• Task description
Track down every line below that holds "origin" and copy it.

• Data below
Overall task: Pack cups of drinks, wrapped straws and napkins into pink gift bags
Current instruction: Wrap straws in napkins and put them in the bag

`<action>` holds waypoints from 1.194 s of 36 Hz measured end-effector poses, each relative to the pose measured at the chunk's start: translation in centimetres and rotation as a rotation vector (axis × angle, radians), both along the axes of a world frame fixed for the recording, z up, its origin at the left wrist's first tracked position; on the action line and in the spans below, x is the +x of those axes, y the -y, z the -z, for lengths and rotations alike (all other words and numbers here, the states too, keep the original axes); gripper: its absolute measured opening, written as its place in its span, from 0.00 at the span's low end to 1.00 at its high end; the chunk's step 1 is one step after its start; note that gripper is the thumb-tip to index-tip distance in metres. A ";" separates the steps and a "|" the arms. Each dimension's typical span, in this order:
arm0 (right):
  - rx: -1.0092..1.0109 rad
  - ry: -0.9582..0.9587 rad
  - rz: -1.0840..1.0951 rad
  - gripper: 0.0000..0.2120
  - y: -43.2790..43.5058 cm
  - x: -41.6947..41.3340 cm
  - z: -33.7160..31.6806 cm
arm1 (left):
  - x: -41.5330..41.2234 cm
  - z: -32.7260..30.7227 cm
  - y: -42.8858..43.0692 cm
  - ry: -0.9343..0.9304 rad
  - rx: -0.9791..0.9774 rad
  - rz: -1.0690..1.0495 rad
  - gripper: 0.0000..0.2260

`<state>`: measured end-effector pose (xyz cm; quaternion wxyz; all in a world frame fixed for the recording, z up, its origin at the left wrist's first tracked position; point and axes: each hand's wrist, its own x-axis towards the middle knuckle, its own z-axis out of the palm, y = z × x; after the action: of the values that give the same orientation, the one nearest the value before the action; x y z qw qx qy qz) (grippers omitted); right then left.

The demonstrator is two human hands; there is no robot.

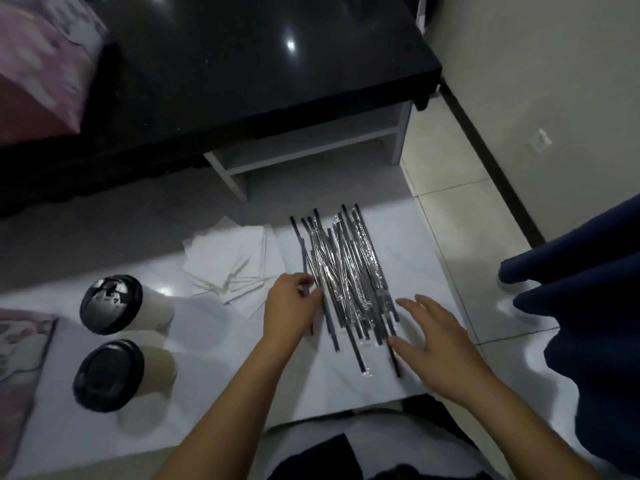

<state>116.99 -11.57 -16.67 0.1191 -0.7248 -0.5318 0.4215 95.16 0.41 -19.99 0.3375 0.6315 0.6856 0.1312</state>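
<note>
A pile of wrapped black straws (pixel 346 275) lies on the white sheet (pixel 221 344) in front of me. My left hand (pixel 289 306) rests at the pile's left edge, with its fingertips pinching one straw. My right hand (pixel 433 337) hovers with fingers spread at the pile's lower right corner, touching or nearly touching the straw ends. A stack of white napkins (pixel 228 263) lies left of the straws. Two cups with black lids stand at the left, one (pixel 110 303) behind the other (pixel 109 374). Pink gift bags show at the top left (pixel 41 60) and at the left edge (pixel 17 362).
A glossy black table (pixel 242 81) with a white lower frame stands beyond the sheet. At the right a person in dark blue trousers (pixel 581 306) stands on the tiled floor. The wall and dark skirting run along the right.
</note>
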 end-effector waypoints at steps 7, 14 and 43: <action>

• Solved exercise
`<action>` holds waypoints from 1.194 s of 36 Hz measured end-effector poses, each relative to the pose measured at the chunk's start: translation in centimetres and rotation as a rotation vector (axis × angle, radians), both along the axes of a world frame fixed for the recording, z up, its origin at the left wrist's first tracked position; on the action line and in the spans below, x is the +x of those axes, y the -y, z the -z, for lengths and rotations alike (all other words and numbers here, the states too, keep the original axes); gripper: its absolute measured opening, written as its place in its span, from 0.00 at the span's low end to 1.00 at its high end; the chunk's step 1 is one step after its start; note that gripper is the thumb-tip to index-tip distance in metres. A ";" separates the steps and a "|" the arms. Each dimension's typical span, in this order:
`<state>`: measured end-effector pose (xyz cm; quaternion wxyz; all in a world frame fixed for the recording, z up, its origin at the left wrist's first tracked position; point and axes: each hand's wrist, its own x-axis towards the middle knuckle, its own z-axis out of the palm, y = z × x; after the action: of the values that give the same orientation, the one nearest the value before the action; x y z qw qx qy qz) (grippers omitted); right then left.

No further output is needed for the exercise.